PROBLEM TO SOLVE: What lines below include the string "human"? Pick them out and copy them.

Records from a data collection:

# # # #

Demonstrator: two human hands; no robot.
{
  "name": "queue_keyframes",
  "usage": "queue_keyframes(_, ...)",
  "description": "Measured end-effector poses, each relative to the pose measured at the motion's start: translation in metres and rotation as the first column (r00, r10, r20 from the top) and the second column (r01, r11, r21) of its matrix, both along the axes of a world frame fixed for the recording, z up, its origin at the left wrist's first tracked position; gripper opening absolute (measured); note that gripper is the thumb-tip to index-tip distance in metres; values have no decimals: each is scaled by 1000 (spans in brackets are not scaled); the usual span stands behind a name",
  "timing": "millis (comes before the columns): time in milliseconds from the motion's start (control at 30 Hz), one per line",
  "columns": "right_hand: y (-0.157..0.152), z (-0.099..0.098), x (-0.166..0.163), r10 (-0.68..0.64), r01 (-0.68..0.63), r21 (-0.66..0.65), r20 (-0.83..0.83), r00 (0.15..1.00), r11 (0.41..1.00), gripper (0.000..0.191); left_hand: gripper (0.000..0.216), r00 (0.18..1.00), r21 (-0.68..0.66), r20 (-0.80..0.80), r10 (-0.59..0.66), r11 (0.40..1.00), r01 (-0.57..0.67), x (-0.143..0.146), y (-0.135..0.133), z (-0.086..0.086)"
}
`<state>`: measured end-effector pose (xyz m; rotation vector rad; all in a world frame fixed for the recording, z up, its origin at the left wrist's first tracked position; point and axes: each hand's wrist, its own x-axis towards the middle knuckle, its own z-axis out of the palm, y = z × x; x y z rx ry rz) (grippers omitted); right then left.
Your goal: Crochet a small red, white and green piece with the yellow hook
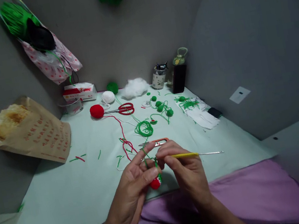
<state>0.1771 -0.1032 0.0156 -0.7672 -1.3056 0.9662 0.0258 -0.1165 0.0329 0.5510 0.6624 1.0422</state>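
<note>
My left hand (135,184) pinches a small red crocheted piece (155,183) with green yarn on top, a strand running over its raised forefinger. My right hand (183,165) grips a crochet hook (200,153) with a yellow handle, its metal end pointing right, and its fingertips meet the piece. Both hands hover above the near part of the pale green table (65,192). Green yarn (143,129) lies coiled just beyond the hands, and red yarn trails to a red ball (97,111). Small snips (155,142) lie right behind my fingers.
Red-handled scissors (124,109), a white yarn ball (108,96), stuffing (135,87), green crocheted bits (163,106), a jar (159,77) and a dark bottle (179,74) sit further back. A brown paper bag (34,134) leans at left. Purple cloth (253,194) covers the near edge.
</note>
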Motion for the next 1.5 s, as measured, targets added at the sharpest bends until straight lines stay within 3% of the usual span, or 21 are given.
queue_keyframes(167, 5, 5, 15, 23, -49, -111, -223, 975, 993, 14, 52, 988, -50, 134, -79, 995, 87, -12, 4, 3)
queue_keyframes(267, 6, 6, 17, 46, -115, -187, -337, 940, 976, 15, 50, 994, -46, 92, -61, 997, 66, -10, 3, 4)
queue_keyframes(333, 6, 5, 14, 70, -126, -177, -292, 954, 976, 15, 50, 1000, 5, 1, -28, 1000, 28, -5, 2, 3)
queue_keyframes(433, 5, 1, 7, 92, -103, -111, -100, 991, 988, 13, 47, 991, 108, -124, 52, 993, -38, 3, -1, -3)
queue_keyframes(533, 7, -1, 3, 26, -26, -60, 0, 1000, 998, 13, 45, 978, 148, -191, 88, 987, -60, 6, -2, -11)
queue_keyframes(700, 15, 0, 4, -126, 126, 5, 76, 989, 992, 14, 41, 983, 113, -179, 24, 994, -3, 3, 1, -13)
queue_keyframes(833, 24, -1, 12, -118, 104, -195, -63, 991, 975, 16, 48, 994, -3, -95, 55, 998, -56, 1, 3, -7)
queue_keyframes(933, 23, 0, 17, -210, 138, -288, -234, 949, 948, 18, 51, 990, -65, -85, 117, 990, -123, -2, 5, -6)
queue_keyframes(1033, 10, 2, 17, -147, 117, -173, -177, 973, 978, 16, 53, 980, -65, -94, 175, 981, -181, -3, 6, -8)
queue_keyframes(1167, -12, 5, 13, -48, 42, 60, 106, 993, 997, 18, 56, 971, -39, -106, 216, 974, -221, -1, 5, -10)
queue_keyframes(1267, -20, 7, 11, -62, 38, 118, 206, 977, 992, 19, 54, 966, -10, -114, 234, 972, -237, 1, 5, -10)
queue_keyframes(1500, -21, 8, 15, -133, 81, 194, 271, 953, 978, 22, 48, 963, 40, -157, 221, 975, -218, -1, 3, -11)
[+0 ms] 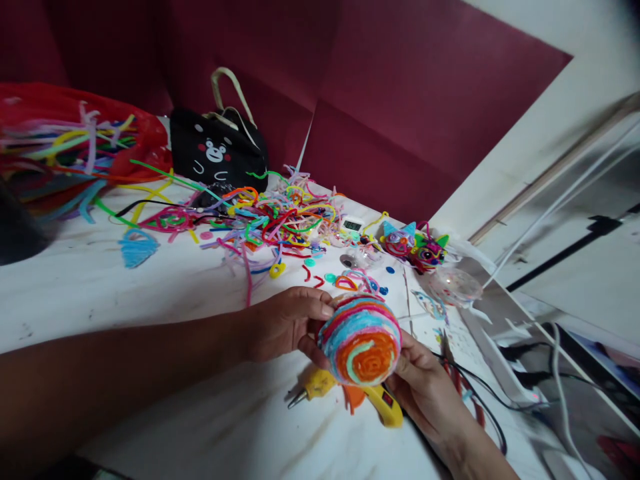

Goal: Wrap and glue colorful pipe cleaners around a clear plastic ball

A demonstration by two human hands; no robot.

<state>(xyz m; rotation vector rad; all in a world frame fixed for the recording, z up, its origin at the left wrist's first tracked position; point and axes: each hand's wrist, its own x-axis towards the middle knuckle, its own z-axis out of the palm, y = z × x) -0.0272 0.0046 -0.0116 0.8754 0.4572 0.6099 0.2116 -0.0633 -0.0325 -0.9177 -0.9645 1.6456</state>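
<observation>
Striped ball (361,341) pinched btwn L hand (286,325) & R hand (426,385), prob. being inspected; for glue gun (386,407) on counter (225,417) to be used, one hand must be freed.

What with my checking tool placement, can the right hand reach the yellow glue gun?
Probably not yet: the right hand grips the striped round object, though the yellow glue gun lies nearby.
</observation>
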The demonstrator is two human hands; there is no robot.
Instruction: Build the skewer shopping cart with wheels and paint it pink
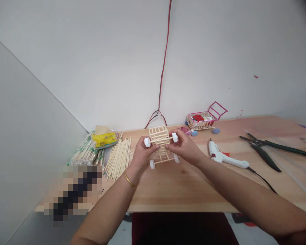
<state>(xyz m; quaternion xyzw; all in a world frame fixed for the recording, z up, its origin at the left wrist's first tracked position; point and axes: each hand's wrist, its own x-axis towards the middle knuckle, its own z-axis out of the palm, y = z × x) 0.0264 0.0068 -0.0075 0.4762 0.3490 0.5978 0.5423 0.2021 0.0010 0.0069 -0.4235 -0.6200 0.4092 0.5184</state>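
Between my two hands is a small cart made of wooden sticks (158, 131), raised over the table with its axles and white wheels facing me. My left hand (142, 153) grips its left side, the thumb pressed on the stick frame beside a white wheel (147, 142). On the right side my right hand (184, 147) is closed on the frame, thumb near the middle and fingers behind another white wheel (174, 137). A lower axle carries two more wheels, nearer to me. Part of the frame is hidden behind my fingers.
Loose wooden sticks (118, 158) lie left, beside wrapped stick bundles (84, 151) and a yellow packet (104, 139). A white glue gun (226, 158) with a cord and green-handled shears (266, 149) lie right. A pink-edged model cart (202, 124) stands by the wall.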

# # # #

TASK OUTPUT:
Demonstrator: two human hands; no robot.
A demonstration by two human hands; no robot.
The demonstrator is two human hands; there is no robot.

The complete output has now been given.